La ligne d’ombre
Classé dans: Lison Futé 2005, Romans étrangers.
Joseph Conrad
Autrement, 1915 (1996 pour la présente traduction)
Traduit de l’anglais
[CON]
A la fin du XIXème siècle, dans l’archipel malais, un jeune homme quitte par pur caprice son poste de second sur un navire où il était apprécié de tous. Il veut retourner au pays. Il s’installe donc au Foyer du Marin, dans l’attente d’un bateau en partance pour l’Angleterre qui le prendrait comme simple passager. Mais bientôt, grâce au Capitaine Giles avec lequel il s’est lié d’amitié, il trouve son premier poste de Capitaine sur un navire qu’il doit rapatrier de Bangkok vers l’Angleterre. Ce sera pour lui l’occasion de franchir la ligne d’ombre qui sépare la jeunesse de la maturité.

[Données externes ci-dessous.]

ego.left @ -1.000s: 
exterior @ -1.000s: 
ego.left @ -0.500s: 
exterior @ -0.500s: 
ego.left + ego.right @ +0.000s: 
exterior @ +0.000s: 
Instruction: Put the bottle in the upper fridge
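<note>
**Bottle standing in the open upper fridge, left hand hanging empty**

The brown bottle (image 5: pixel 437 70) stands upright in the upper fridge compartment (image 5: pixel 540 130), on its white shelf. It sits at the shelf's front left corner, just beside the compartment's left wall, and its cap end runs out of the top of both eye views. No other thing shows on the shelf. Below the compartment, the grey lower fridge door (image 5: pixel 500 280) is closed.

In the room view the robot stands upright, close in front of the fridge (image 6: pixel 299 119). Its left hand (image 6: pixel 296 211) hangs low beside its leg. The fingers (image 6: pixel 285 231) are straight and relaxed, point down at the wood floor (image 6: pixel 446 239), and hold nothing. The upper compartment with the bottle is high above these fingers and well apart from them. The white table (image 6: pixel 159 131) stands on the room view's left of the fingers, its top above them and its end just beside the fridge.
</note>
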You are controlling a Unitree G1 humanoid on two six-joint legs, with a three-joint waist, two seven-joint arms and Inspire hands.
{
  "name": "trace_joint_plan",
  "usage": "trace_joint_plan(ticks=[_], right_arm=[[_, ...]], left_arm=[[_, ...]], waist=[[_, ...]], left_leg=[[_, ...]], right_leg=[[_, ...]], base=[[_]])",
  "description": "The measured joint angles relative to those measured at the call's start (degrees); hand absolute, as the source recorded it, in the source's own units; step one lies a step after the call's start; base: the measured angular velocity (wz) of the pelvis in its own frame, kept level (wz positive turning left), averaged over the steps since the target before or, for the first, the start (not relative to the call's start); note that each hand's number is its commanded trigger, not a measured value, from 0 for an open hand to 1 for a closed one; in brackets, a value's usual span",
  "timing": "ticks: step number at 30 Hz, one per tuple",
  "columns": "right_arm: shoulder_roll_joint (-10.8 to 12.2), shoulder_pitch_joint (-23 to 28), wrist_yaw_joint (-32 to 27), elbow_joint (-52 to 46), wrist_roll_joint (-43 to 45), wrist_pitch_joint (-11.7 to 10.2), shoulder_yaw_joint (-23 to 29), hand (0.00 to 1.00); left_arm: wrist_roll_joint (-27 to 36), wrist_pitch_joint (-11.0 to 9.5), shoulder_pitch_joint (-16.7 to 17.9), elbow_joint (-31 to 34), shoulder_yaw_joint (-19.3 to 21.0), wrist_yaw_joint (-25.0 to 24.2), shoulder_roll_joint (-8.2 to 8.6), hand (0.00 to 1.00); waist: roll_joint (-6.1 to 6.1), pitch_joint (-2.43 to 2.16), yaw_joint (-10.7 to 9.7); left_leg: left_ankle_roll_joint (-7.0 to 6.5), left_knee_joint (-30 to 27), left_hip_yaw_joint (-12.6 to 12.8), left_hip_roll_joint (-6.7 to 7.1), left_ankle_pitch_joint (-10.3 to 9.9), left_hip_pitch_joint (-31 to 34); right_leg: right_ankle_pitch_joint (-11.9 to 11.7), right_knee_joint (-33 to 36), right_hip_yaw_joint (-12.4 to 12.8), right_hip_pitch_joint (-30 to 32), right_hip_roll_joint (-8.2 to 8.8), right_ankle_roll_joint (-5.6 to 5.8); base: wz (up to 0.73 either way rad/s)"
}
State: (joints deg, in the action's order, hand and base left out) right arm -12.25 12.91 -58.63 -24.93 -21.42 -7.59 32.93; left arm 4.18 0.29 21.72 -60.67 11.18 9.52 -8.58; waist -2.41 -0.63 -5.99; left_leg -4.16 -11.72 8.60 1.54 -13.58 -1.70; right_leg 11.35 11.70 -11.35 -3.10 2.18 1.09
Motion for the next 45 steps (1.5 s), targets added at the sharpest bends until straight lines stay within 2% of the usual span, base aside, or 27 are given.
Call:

Conrad nous prévient dans sa note - il faut toujours lire les notes de Conrad, elle sont partie intégrante de son œuvre - La ligne d’ombre n’a rien d’ésotérique et n’entretient aucun rapport avec un quelconque élément surnaturel. Même si Burns, le second, a une allure spectrale, même si l’équipage décimé par la malaria est fantomatique, l’intérêt de l’auteur est ailleurs. Comme souvent dans ses romans maritimes, ce qui l’intéresse, c’est le combat d’un homme, ici pratiquement seul, contre les éléments. Ici, ils représentent au plus près les tensions contradictoires qui habitent le jeune capitaine.
Surtout il y a le style inimitable de Conrad, que les traductions disponibles jusqu’à présent peinaient à rendre. La nouvelle traduction proposée par les éditions Autrement rend mieux ces successions de phrases très courtes qui débouchent sur des phrases amples et longues. Et puis, il y a cet art de l’ellipse, du non-dit (la dernière phrase du chapitre quatre est, à ce titre, exemplaire), qui fait que si La ligne d’ombre est un roman court, on peut le relire et y trouver chaque fois quelque chose de nouveau.